Epilogue

Seven Years Later…

Harley barked from downstairs as the rain hammered off the enormous panes of glass. He had become exceptionally overprotective since the little people had arrived. There would be no blondes, or anyone else sneaking in these days.

The weak, wintery morning rays filtered through the cracks of the blackout blinds, naturally rising me from a deep, drowsy slumber.

It was almost unheard of in those days to wake naturally.

I stretched my arms lazily over my head, hearing my shoulders click before stashing my hands back under the comfort of the warm covers, not yet ready to fully open my eyes and face the day ahead.

The sheets were freshly laundered, the familiar comforting scent of fabric softener emitting from the soft linen brushing against my naked skin.

Life had been unbelievably kind to us. I never imagined feeling so complete. I was more at home here than I’ve ever been, anywhere else in the world. And that was because of him. John’s arms were my home, and I would never leave.

Seven years on, I still felt it; that powerful stirring itch tormenting me, indescribable in its nature, so distinct. It began in the lower part of my tummy, creeping slowly through me, awakening every single sleepy cell with desire.

I was sure it would have faded at that stage, providing me with long term relief, but no, he was as magnetic as before, pulling me in, daring me to scratch it, despite the situation, despite the time constraints, despite my new role.

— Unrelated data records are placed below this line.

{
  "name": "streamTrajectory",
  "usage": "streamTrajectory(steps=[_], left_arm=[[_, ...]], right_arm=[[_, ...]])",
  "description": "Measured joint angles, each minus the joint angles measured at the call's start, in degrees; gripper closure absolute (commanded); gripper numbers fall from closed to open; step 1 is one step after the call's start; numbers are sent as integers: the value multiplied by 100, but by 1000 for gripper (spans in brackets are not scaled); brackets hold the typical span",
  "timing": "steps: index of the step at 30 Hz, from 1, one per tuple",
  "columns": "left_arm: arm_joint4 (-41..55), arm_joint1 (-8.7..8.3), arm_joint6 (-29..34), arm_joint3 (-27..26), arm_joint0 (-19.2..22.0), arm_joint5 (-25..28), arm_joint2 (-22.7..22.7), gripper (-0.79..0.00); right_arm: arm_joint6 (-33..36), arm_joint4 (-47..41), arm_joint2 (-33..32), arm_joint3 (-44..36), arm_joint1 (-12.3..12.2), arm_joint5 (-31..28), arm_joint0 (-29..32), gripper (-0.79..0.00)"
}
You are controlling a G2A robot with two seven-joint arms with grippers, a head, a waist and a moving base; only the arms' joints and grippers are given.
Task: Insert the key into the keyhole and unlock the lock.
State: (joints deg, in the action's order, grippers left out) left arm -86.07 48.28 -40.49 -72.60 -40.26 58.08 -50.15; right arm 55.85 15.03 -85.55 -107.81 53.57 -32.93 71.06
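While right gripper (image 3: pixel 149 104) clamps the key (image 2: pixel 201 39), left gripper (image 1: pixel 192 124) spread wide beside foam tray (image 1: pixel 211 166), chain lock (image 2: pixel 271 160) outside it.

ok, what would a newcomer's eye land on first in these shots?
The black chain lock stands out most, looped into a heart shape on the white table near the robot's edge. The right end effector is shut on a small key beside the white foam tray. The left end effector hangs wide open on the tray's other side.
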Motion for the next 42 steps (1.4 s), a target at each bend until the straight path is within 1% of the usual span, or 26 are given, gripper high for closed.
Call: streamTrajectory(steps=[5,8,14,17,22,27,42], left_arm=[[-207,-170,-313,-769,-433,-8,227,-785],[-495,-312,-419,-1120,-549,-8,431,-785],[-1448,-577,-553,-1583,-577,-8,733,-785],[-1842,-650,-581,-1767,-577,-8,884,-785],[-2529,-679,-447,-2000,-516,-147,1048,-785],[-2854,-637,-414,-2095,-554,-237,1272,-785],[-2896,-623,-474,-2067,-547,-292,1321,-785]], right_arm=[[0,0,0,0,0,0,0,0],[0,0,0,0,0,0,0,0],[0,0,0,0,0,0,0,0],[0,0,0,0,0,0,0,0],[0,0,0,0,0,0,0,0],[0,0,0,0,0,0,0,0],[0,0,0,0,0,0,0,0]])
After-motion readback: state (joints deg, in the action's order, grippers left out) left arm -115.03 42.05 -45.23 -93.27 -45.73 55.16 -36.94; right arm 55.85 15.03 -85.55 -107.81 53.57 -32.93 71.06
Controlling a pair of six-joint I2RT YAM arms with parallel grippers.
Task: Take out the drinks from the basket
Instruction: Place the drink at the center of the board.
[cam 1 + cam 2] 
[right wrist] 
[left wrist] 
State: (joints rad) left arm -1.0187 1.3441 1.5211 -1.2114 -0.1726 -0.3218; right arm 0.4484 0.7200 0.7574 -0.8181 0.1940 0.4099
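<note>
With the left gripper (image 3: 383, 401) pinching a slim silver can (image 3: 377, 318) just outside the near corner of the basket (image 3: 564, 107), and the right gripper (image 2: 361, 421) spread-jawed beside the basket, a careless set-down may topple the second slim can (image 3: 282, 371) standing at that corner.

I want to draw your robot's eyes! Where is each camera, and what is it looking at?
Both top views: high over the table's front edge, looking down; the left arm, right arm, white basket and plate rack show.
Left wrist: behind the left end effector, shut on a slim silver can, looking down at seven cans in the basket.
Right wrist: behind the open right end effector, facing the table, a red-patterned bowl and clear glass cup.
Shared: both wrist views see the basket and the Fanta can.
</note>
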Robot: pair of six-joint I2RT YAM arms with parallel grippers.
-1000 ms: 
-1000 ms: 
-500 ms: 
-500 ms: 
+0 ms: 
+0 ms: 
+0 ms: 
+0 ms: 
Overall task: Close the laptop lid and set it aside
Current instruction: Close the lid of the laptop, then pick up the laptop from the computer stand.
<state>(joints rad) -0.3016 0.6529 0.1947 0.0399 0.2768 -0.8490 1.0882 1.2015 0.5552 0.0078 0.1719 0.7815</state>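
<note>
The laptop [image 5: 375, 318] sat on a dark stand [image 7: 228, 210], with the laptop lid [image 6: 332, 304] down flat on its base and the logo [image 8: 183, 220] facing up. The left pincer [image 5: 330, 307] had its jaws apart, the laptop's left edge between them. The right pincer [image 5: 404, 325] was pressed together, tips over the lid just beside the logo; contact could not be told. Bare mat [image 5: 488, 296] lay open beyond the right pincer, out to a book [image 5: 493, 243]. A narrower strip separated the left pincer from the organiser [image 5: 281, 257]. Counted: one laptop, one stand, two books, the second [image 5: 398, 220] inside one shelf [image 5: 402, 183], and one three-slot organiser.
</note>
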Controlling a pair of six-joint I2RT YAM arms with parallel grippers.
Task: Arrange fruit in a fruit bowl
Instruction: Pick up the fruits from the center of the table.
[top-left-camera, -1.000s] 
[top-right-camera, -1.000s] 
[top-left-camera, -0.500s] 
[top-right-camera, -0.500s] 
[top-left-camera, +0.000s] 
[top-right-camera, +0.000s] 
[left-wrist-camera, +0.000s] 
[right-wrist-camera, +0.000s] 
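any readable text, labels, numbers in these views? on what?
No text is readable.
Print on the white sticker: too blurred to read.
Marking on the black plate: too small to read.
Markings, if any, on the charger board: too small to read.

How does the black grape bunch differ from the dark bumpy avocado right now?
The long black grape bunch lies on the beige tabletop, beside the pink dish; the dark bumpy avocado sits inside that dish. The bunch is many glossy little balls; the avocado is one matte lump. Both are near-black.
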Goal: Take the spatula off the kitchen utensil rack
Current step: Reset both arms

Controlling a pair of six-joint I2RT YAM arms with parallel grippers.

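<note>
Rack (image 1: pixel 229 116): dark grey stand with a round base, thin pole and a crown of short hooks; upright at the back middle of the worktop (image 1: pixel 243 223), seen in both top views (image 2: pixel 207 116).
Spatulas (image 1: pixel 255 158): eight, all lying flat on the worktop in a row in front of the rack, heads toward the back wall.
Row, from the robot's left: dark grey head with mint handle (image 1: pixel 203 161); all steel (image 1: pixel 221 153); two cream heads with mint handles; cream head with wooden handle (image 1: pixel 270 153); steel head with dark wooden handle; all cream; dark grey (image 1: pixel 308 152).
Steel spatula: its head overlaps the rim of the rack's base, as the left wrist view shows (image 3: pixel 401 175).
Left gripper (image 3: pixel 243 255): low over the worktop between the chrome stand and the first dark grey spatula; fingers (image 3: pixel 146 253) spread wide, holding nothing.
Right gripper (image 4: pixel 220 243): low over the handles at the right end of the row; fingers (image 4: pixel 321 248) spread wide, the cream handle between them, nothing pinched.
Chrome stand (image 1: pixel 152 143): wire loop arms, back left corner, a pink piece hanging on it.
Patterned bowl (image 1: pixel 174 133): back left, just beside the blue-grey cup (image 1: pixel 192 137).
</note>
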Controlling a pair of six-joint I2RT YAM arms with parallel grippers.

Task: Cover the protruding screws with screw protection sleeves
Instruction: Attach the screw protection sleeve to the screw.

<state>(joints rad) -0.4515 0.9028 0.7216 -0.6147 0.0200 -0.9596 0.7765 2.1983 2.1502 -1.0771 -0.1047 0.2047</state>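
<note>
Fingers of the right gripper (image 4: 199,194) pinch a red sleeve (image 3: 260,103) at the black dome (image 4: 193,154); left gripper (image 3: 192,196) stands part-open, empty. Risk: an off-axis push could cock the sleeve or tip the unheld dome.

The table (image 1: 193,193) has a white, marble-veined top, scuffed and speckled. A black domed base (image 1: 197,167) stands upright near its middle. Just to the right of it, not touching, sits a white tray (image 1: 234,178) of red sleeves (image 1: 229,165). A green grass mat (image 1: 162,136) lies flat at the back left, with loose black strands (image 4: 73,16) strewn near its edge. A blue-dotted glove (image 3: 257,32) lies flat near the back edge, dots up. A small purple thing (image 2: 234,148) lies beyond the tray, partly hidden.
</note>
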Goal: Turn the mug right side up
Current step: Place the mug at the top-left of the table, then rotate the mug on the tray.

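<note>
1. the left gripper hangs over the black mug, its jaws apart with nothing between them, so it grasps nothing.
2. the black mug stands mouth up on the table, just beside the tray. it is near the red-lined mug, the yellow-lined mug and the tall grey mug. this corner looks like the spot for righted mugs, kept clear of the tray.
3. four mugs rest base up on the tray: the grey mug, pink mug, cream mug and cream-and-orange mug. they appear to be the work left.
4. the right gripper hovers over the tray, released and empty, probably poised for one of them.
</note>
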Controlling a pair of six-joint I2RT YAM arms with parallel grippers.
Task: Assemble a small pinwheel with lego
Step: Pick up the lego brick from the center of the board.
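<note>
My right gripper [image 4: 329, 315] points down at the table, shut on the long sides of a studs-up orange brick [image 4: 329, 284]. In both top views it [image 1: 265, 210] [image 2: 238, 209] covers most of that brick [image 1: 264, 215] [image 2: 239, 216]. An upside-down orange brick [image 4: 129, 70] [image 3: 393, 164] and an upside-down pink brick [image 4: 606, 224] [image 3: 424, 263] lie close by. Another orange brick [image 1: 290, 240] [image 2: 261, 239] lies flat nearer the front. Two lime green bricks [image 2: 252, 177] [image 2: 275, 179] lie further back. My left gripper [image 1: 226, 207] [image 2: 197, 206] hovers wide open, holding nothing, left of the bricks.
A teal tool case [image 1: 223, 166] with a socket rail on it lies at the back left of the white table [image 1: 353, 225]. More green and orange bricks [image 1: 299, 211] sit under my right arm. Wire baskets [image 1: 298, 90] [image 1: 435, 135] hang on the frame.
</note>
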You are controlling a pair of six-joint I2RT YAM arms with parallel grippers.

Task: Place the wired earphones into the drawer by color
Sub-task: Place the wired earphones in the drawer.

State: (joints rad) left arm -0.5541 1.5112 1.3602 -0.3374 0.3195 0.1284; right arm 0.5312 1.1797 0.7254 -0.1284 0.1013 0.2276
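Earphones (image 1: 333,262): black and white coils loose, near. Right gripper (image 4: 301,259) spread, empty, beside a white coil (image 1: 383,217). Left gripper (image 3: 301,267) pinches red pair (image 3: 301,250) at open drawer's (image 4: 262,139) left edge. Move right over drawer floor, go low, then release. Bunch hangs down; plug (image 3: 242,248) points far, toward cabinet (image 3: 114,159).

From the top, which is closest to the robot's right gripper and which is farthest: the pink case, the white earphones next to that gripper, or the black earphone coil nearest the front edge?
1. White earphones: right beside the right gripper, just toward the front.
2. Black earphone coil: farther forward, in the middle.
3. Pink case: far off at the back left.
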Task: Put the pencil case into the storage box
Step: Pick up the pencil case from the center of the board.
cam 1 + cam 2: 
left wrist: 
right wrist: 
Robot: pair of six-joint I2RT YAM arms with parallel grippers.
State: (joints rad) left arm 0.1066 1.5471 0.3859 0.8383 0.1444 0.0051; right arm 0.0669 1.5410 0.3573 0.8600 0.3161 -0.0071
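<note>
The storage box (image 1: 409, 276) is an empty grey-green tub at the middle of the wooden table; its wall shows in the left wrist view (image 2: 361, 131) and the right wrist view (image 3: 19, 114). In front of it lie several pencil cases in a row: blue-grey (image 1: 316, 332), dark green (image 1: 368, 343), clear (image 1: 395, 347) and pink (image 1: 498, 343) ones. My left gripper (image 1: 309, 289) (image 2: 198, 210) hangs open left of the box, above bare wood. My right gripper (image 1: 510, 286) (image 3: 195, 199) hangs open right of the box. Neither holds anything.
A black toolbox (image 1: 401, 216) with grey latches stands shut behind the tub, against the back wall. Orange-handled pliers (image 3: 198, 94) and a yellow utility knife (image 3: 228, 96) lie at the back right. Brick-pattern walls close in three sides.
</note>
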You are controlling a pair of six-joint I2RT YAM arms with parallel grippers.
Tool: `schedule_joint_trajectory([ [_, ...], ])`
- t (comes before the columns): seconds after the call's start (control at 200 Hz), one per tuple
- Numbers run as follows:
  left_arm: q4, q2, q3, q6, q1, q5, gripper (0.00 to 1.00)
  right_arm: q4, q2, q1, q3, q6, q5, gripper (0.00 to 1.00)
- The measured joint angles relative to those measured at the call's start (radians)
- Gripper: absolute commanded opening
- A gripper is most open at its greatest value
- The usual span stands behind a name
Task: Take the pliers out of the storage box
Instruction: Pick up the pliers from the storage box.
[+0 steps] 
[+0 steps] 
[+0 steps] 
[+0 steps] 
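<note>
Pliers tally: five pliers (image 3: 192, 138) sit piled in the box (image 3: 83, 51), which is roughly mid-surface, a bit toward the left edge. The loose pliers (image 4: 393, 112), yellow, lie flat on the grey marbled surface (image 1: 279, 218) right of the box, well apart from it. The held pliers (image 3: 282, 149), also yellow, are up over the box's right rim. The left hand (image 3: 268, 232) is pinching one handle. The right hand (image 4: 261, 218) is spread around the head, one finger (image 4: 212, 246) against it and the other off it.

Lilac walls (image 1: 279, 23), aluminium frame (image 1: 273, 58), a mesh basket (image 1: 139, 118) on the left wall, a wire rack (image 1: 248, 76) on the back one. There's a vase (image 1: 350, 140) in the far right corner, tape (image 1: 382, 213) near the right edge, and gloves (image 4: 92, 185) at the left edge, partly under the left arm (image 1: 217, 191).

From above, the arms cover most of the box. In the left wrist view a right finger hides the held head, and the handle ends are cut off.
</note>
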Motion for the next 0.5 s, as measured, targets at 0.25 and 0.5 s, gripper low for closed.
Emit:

I patted the mattress next to me until I found him, oblivious and unconscious, a full night’s sleep a rarity these days.

His skin felt smooth under my fingers as I traced the hairline of his belly button, stroking him softly, snuggling my knees into that familiar position behind him, nuzzling his neck until he began to stir. He was as responsive as ever.

‘What time is it?’ Hooded eyes squinted at me as he turned to kiss my lips. ‘Almost eight,’ I said.

‘And are they still alive?’ he murmured with surprise.

‘Both snoring still, thank God.’ I checked the monitor again, just in case.

I took my husband in my arms, he felt every bit as delicious as he always had. I kissed him slowly, enjoying the feel of him, the scent of his skin and the taste of his mouth on mine.

These moments had been less frequent of late, since we’d had the two babies, but the connection was just as strong as ever.

Time was the issue. We often joked we had more time together when we lived in separate countries, at least the time we had was our own.

But we were so lucky, so grateful and so privileged to have a healthy boy and a beautiful baby girl across the hall from us. Grateful and tired!

I twisted my chunky diamond wedding band round the fourth finger on my left hand, the memory of our wedding three years earlier flashing through my mind.

It had been a beautiful September day, an intimate civil ceremony with only John’s parents, my mum and her new partner, Steve, as witnesses.

Our close friends and neighbours had joined us in our after celebration.

They said it would never last.

It was impossible.

It was improbable.

It was unlikely.

Yet there we were, seven years later, that powerful attraction still drawing me in, that gorgeous, determined Irishman still surprising me with the love he had not only for me, but for our beautiful children too.

He was still the strongest man I’d ever met, my absolute rock from the very beginning. His strength gave me strength and that was only one of the many reasons why I had so much respect for him, why I loved him so much.

I was his from the first night I met him and I would always be his. It mightn’t have been the smoothest or the easiest path to true love. But for us, that was what it was.